### Provided data
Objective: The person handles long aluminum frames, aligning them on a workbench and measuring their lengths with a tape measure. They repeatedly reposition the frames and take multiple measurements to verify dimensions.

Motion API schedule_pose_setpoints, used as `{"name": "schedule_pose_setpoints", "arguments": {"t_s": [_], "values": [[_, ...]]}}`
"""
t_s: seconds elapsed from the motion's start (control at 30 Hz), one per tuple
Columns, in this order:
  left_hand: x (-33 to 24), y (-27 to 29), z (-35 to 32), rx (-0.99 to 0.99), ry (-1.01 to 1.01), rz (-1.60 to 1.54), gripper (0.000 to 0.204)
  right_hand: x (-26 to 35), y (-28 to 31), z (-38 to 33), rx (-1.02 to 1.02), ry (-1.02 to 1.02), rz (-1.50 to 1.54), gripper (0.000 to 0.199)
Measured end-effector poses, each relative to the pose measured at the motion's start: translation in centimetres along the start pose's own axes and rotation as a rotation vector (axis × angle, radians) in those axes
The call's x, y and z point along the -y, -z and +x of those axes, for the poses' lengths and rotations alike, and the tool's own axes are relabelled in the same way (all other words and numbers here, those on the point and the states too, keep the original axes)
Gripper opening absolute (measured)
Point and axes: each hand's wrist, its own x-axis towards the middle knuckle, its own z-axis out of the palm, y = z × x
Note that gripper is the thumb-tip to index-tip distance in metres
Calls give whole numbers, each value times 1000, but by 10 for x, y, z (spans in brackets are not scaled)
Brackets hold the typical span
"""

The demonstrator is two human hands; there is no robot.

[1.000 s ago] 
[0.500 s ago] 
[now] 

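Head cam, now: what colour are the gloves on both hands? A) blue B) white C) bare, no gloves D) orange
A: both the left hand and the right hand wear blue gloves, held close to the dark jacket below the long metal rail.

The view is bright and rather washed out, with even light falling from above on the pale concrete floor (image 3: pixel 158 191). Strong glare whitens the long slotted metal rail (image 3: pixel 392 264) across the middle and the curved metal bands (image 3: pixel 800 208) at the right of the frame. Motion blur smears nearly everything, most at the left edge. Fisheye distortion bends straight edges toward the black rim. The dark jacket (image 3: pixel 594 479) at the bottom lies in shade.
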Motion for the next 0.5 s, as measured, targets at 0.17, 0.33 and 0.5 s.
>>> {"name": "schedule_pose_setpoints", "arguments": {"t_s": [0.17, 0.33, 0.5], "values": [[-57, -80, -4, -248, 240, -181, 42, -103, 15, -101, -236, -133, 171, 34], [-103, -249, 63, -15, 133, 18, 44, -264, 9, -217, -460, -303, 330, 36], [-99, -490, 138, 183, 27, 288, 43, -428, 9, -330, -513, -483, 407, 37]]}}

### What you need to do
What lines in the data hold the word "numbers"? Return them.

### Answer to the exercise
The call's x, y and z point along the -y, -z and +x of those axes, for the poses' lengths and rotations alike, and the tool's own axes are relabelled in the same way (all other words and numbers here, those on the point and the states too, keep the original axes)
Calls give whole numbers, each value times 1000, but by 10 for x, y, z (spans in brackets are not scaled)

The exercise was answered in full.